I’d like to say the story is over there, but it’s not.  I prepared all of my hosts as Transport Nodes (can you see where this is going yet?), then migrated all of my management VMkernel ports over to a VLAN Logical Switch.  No sweat, until I went ahead and migrated the remaining uplinks to the N-VDS.  That may seem innocent enough, but I hadn’t moved my NSX Manager over to the N-VDS.  So there I am, with NSX Manager hanging off what is now an internal virtual switch, just chilling out with no one but the Controllers to talk to.  Realizing my conundrum, I tried to move the virtual machine over to the logical switch hosting my management network, only to realize that it doesn’t show up in the list of networks to which I can connect the vNIC.  So I scrambled to move the NSX Manager to a host outside my management cluster (good thing I attacked that cluster first, I suppose), and proceeded to reverse the migration process.  At this point, the two hosts in my management cluster are happily chugging along with their two uplinks attached to a vSphere Standard Switch.

Which is actually better, because my management cluster also hosts my edges, and those need to connect to both my transport network, and a VLAN network, both of which are configured on my vSwitch.

Looking back at the trouble I’d gotten myself into, it makes a ton of sense to not allow NSX Manager on an N-VDS, because who wants to be in circular dependency hell?  Some things you just have to learn the hard way.

With all that said, everything else has gone smoothly.  Mostly.  I still need to do some digging to figure out why Mac Learning isn’t doing me any good for my nested ESXi hosts on my logical switches. I’m sure I’m missing a quick API-only configuration switch or something. But routing works in and out of the nested environment (I can at least get my nested vCenter and other virtual machines that aren’t ESXi hosts.

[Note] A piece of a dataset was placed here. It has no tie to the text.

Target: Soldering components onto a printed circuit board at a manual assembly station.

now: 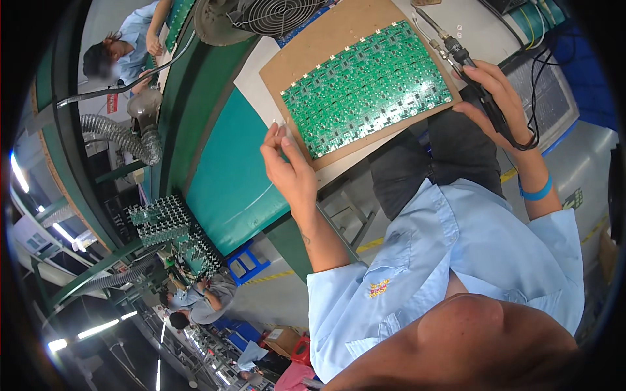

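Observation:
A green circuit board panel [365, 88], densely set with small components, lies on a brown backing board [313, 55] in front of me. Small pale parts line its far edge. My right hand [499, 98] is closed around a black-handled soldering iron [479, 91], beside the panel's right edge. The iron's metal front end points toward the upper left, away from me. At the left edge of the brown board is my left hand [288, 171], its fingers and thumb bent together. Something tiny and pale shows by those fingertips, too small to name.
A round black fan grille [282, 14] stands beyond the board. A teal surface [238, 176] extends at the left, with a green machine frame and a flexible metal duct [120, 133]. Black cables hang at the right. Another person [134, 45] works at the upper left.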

So, smooth migration?  Not exactly.

Lessons learned? Lots.  For example, planning is crucial.  I know this.  Hell, I preach this in my classes.  But, as my RN wife keeps telling me about her time as an ER nurse, “bad things only happen to other people”.  I still tell her to be careful, because they do happen to other people, until you _are_ other people.  In my lab, I was “other people”.  Fortunately, it’s a lab.  The most I would have been out is about 2 days of manually rebuilding stuff from vCenter up if things had gone any more sideways.  But what if this was a production environment?  That was way too big a risk to take without writing up the migration plan, test plan, and testing in a lab first.  I just jumped in, because I’m an instructor, and I get to live in my technical ivory tower devoid of maintenance windows and serious consequences.

Also learned – leave your management cluster alone.  All too often, we forget that management is actually a pretty important workload category.

All in all, it’s done.  I’m glad I did it, if nothing else for the experience of doing it.  And I got to tear down an entire nested NSX-T environment, so I freed up a ton of resources that I don’t have (my hosts live in a perpetual state of red memory alerts).  NSX-T is a big workload, even in a small lab environment.

And, my favorite part of the whole migration?  I can now manage my entire lab from my Linux box.  No more flash for me. Well, mostly.  The vSphere Client in 6.7 does enough that I don’t have to fire up the Flash-based Web Client on the Mac very often at all.  I haven’t in at least 3 weeks.  And I’m ok with that. Maybe when the next version of vSphere drops, I’ll be able to uninstall Flash Player from my Mac.